Orthopaedic Surgeon, Haga Hospital, The Hague, The Netherlands.
Clin Orthop Relat Res. 2012 Dec;470(12):3284-96. doi: 10.1007/s11999-012-2511-4.
Developmental hip disorders (DHDs), eg, developmental dysplasia of the hip, slipped capitis femoris epiphysis, and femoroacetabular impingement, can be considered morphology variants of the normal hip. The femoroacetabular morphology of DHD is believed to induce osteoarthritis (OA) through local cumulative mechanical overload acting on genetically controlled patterning systems and subsequent damage of joint structures. However, it is unclear why hip morphology differs between individuals with seemingly comparable load histories and why certain hips with DHD progress to symptomatic OA whereas others do not.

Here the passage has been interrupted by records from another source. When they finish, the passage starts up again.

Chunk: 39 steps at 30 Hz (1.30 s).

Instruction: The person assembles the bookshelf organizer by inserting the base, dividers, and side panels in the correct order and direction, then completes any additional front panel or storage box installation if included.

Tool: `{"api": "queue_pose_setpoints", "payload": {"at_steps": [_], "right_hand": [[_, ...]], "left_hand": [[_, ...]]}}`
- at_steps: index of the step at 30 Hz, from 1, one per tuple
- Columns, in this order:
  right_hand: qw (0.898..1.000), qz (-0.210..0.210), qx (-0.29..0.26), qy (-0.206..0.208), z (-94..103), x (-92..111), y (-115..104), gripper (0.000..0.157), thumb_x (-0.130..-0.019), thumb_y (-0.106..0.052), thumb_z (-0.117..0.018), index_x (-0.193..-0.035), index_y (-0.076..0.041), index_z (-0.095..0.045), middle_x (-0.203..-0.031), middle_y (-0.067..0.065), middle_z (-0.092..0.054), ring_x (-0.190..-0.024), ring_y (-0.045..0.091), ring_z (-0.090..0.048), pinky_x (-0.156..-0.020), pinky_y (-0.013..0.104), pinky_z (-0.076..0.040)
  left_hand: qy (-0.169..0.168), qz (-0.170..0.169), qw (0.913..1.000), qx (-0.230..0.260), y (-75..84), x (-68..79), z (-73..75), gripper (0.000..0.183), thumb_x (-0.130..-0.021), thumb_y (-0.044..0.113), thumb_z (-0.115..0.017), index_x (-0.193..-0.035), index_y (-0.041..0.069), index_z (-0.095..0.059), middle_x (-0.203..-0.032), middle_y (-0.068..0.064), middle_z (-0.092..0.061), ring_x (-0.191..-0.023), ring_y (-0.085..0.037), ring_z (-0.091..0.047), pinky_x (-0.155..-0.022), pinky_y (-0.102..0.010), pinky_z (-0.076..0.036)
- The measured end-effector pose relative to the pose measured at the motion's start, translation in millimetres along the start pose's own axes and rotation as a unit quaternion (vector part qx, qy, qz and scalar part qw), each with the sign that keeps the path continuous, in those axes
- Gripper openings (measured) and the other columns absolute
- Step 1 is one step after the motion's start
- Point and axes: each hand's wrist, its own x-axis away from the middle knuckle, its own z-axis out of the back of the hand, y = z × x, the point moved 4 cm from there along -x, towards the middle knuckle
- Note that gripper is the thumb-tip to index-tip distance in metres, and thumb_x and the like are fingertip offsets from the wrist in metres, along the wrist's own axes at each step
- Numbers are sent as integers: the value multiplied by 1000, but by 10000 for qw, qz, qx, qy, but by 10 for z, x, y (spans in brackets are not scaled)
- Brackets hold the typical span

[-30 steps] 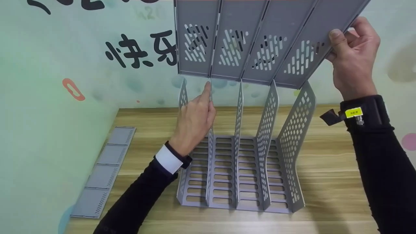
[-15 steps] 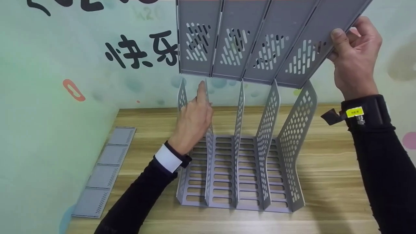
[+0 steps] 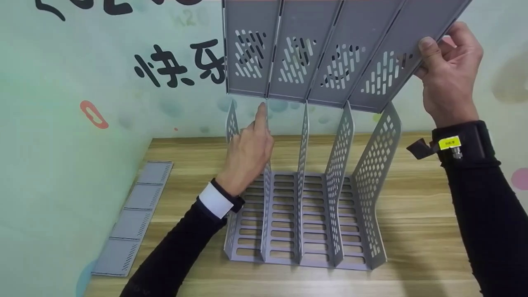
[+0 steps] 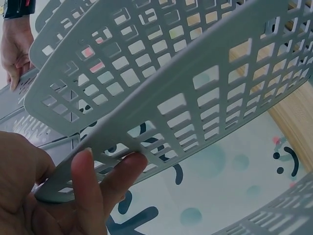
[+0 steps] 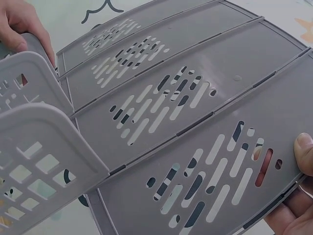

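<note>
A grey desktop file rack stands on the table, its slotted base (image 3: 282,263) carrying several upright perforated dividers (image 3: 377,165). My left hand (image 3: 247,154) holds the top of the second divider from the left; in the left wrist view two fingertips (image 4: 134,160) lie against that divider's face (image 4: 151,96). Above the rack, my right hand (image 3: 451,76) grips a large grey slotted panel (image 3: 305,20) by its right edge, thumb (image 5: 304,152) on the near face. The panel's lower edge meets the divider tops. Its upper end is cut off in the head view.
To the left lies a narrow grey four-section panel (image 3: 132,220) on the wood-grain table (image 3: 420,198), close to the side wall (image 3: 53,165). The back wall (image 3: 181,111) has printed characters and coloured spots and rises directly behind the rack.
My left fingers bent the second divider's top slightly left half a second ago, and it has come back right. The panel shifted very slightly with the right hand, which keeps its grip.
</note>
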Motion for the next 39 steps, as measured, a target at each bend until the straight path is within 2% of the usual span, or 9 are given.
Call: {"api": "queue_pose_setpoints", "payload": {"at_steps": [9, 22, 30, 39], "right_hand": [[9999, 143, 57, -71, -41, -17, 15, 27, -95, 7, -64, -121, 9, -62, -108, 35, -62, -109, 45, -64, -95, 51, -52], [9995, 197, -70, -228, -59, -27, 31, 26, -93, 6, -66, -118, 13, -60, -102, 36, -63, -101, 45, -66, -91, 50, -55], [9998, 68, 162, -103, -17, -11, 24, 28, -94, 5, -66, -121, 8, -63, -110, 34, -63, -109, 43, -64, -96, 49, -52], [9991, 329, 174, -203, -26, -19, 16, 26, -94, 6, -64, -120, 11, -62, -107, 36, -63, -105, 45, -65, -93, 50, -54]], "left_hand": [[-3, 41, 10000, -6, -2, 4, 17, 48, -103, 5, -46, -147, -10, -36, -74, -12, -60, -44, -20, -54, -35, -29, -44], [-261, 25, 9995, 162, -47, 0, 42, 48, -104, 6, -44, -149, -10, -35, -74, -11, -60, -46, -19, -54, -37, -30, -45], [-611, 136, 9978, 214, -73, -1, 34, 51, -108, 16, -44, -153, -5, -32, -98, -17, -69, -57, -25, -62, -45, -37, -50], [-793, 77, 9960, 412, -72, -17, 8, 55, -109, 18, -44, -155, -7, -27, -118, -24, -66, -64, -26, -65, -51, -36, -53]]}}
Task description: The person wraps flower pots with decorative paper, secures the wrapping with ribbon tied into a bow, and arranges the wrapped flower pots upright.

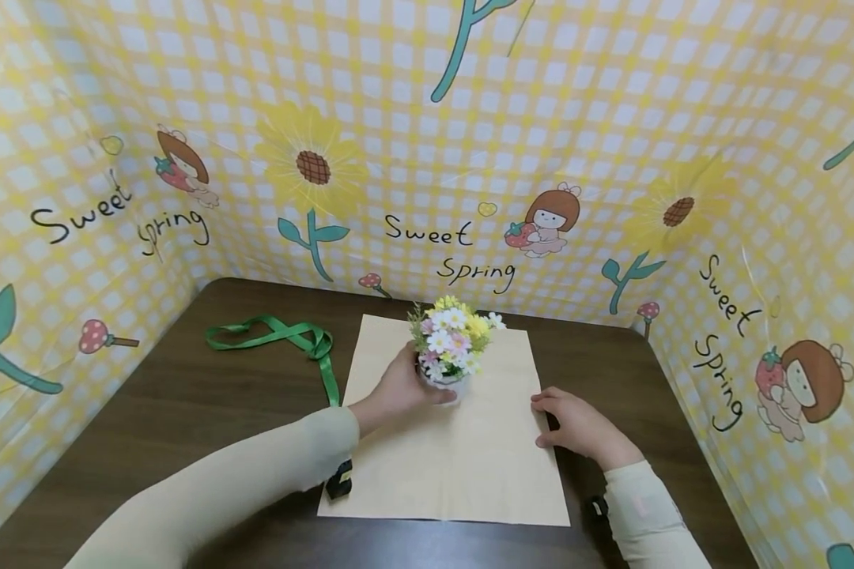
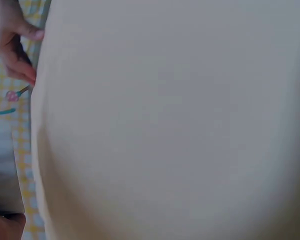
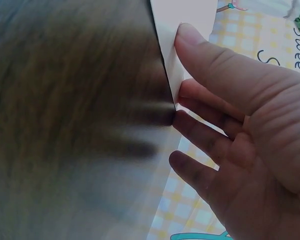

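My left hand point(image 1: 404, 393) grips the small white pot of a bunch of artificial flowers point(image 1: 450, 336), mostly white, pink and yellow. Beneath the potted flowers a large sheet of cream paper point(image 1: 498, 466) lies on the table. On the right, my right hand point(image 1: 576, 423) touches the paper's side edge with loosely bent, spread fingers. In the right wrist view, the thumb point(image 3: 190, 37) rests on or close against the paper point(image 3: 165, 25), with the fingertips along its edge. Paper fills most of the left wrist view, where the flowers cannot be seen.
A green ribbon point(image 1: 270, 330) lies looped left of the paper, one end running toward it. The dark wooden table point(image 1: 149, 442) is enclosed at the back and sides by yellow checked cloth point(image 1: 427, 150) with printed flowers and figures.
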Demonstrator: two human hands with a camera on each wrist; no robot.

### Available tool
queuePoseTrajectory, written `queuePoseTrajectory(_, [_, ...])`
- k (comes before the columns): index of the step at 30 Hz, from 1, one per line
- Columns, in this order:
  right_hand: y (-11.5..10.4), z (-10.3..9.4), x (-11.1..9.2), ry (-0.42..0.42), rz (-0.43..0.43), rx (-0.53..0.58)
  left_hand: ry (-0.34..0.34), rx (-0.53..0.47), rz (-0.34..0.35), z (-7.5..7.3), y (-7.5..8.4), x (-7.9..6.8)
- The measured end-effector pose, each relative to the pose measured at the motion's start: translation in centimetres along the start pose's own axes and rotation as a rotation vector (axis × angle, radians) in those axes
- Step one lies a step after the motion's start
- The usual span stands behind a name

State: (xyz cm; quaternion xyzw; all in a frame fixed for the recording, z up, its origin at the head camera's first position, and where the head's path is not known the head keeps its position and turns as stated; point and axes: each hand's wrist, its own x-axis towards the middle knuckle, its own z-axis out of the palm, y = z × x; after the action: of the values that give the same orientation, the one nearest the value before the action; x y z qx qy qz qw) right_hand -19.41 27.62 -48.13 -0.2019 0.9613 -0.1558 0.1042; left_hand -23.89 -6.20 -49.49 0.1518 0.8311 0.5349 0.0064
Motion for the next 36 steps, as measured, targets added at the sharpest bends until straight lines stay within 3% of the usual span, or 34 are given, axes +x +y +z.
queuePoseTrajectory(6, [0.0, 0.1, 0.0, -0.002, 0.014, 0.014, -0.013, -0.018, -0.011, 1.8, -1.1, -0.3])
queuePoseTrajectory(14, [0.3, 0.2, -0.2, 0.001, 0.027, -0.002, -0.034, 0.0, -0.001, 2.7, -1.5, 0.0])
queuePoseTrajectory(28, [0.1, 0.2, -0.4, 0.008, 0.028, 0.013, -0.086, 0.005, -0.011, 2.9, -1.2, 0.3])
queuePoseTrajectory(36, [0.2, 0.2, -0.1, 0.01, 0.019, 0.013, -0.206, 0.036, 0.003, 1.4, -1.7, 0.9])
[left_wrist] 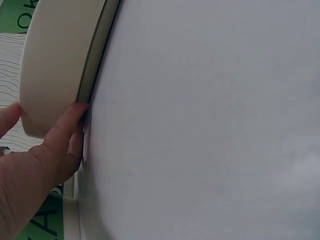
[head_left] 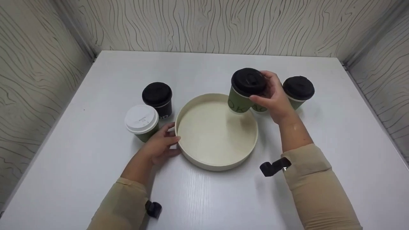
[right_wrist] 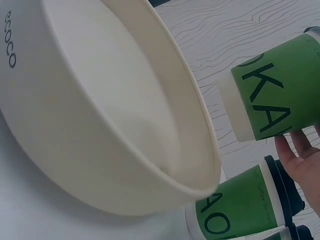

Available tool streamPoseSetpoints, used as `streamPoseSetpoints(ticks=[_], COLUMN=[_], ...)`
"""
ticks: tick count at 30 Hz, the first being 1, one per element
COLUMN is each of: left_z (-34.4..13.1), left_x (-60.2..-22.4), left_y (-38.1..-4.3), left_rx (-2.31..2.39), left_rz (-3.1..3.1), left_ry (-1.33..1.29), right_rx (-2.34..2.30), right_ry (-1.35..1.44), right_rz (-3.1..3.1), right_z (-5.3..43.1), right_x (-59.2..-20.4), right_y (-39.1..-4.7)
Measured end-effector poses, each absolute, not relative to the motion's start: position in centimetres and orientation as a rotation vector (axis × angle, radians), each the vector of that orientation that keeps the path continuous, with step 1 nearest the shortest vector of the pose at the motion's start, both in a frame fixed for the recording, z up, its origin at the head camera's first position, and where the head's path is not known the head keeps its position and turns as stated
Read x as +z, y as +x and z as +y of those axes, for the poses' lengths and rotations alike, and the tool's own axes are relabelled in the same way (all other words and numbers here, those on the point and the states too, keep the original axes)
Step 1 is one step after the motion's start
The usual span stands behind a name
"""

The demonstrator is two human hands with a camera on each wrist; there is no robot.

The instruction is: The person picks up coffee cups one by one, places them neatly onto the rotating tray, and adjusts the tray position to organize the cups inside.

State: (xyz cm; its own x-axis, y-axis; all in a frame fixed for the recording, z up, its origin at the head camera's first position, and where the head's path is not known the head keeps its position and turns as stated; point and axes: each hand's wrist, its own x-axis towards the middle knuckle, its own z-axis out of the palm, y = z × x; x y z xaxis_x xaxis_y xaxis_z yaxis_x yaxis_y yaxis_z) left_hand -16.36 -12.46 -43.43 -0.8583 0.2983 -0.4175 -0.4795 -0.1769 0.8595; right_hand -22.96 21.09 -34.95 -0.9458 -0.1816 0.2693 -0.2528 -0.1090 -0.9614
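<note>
Cream walls (head_left: 211, 25) with thin, wavy brown lines stand behind the table and to either side of it. Between them we have the table (head_left: 198, 198), white, with a faint grain and a soft sheen; we'd expect things to slide on it easily.

Next in size comes the tray (head_left: 207, 134), round and cream, on the table between our hands. It looks like rigid plastic, probably light for its width and apt to skid if nudged. We judge its raised wall the best place to hold, and our left hand (head_left: 160, 143) grips it there, thumb at the rim, fingers low on the outside.

Smaller are the cups. Our right hand (head_left: 274, 97) is curled round a green cup (head_left: 241, 95), held in the air over the tray's far right part, thumb on the near side. It seems to be paper: light if empty, though we cannot see inside, and easily dented by a hard squeeze. A gentle hold round the body should serve. Right of the tray stand a half-hidden cup (right_wrist: 240, 202) and an outer cup (head_left: 298, 89); left of it, a black cup (head_left: 158, 97) and a white-lidded cup (head_left: 142, 121).

Smallest is the lid (head_left: 249, 80) on our held cup, black and likely thin plastic; lifting by it could pop it off.
</note>
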Motion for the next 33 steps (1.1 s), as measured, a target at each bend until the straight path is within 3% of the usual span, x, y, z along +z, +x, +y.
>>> streamPoseSetpoints(ticks=[33], left_z=[-12.5], left_x=[-42.9], left_y=[-15.7], left_rx=[2.06], left_rz=[1.613], left_ry=[-0.197], right_rx=[2.187], right_ry=[0.385], right_rz=[-2.292], right_z=[17.7], right_x=[-37.8], right_y=[-25.0])
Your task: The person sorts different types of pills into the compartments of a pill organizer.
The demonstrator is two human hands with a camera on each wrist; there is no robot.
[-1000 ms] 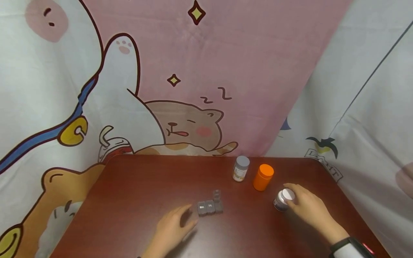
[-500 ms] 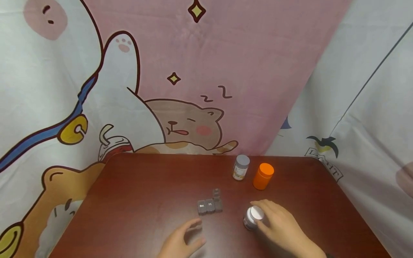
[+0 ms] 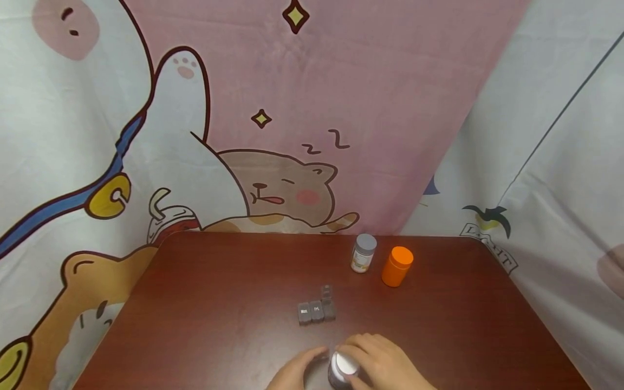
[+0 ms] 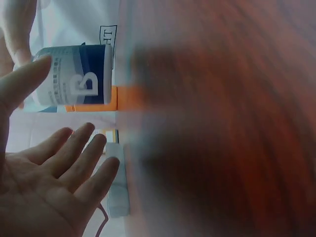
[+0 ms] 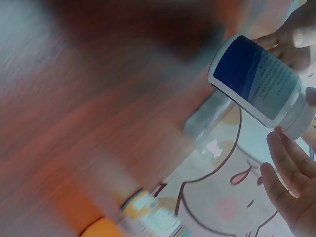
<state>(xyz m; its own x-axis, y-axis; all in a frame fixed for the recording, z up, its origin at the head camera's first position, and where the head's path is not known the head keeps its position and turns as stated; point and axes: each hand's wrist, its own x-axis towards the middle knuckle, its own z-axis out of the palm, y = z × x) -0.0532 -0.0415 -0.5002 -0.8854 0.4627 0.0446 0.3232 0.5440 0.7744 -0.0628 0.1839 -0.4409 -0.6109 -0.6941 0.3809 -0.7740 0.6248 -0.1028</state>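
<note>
My right hand [image 3: 382, 364] grips a small white pill bottle [image 3: 336, 378] by its white cap, near the front of the table. In the right wrist view the pill bottle [image 5: 256, 81], with its dark-blue and pale label, is tilted, and the fingertips [image 5: 279, 140] lie at the cap. My left hand [image 3: 294, 374] is beside it, thumb and fingers spread. Its thumb overlaps the bottle [image 4: 74, 76] in the left wrist view, while the other fingers are extended apart from it. Beyond both hands lies a grey pill organizer [image 3: 317, 312] with lettered lids, one lid standing up at its right end.
A white bottle with a grey lid [image 3: 363, 253] and an orange bottle [image 3: 397, 266] stand toward the back right of the brown table [image 3: 234, 271]. A cartoon-printed cloth [image 3: 390, 108] hangs right behind the table's back edge.
My right hand has carried the white pill bottle from the right side leftward and toward me. My left hand has drawn back from beside the organizer and now meets the bottle near the front.
</note>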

QUESTIONS/PURPOSES: We asked (1) which mechanical factors influence growth and development of the proximal femur; and (2) which genes or genetic mechanisms are associated with hip ontogenesis.
We performed a systematic literature review of mechanical and genetic factors of hip ontogeny. We focused on three fields that in recent years have advanced our knowledge of adult hip morphology: imaging, evolution, and genetics. WHERE ARE WE NOW?: Mechanical factors can be understood in view of human evolutionary peculiarities and may summate to load histories conducive to DHD. Genetic factors most likely act through multiple genes, each with modest effect sizes. Single genes that explain a DHD are therefore unlikely to be found. Apparently, the interplay between genes and load history not only determines hip morphotype, but also joint cartilage robustness ("cartilotype") and resistance to symptomatic OA. WHERE DO WE NEED TO GO?: We need therapies that can improve both morphotype and cartilotype. HOW DO WE GET THERE?: Better phenotyping, improving classification systems of hip morphology, and comparative population studies can be done with existing methods. Quantifying load histories likely requires new tools, but proof of principle of modifying morphotype in treatment of DDH and of cartilotype with exercise is available.
发育性髋关节疾病(DHD),如髋关节发育不良、股骨头骨骺滑脱和股骨髋臼撞击症,可被视为正常髋关节的形态变异。DHD 的股骨髋臼形态被认为通过局部累积机械过载作用于遗传控制的模式系统,并随后对关节结构造成损伤,从而引发骨关节炎(OA)。然而,目前尚不清楚为什么具有相似负荷史的个体的髋关节形态存在差异,以及为什么某些患有 DHD 的髋关节会进展为有症状的 OA,而其他髋关节则不会。
问题/目的:我们提出了以下两个问题:(1)哪些机械因素会影响股骨近端的生长和发育;(2)哪些基因或遗传机制与髋关节的发生有关。
我们对髋关节发生的机械和遗传因素进行了系统的文献回顾。我们重点关注了近年来在成人髋关节形态学方面取得进展的三个领域:影像学、进化和遗传学。
机械因素可以从人类进化的特殊性来理解,并且可能会累积导致 DHD 的负荷史。遗传因素很可能通过多个基因起作用,每个基因的效应大小都适中。因此,不太可能找到可以解释 DHD 的单一基因。显然,基因与负荷史的相互作用不仅决定了髋关节的形态类型,还决定了关节软骨的坚固性(“软骨型”)和对有症状的 OA 的抵抗力。
我们需要能够改善形态类型和软骨类型的治疗方法。
使用现有的方法,可以进行更好的表型分析、改善髋关节形态分类系统以及比较人群研究。量化负荷史可能需要新的工具,但已经有证据表明,在治疗 DDH 时可以改变形态类型,通过运动改变软骨类型。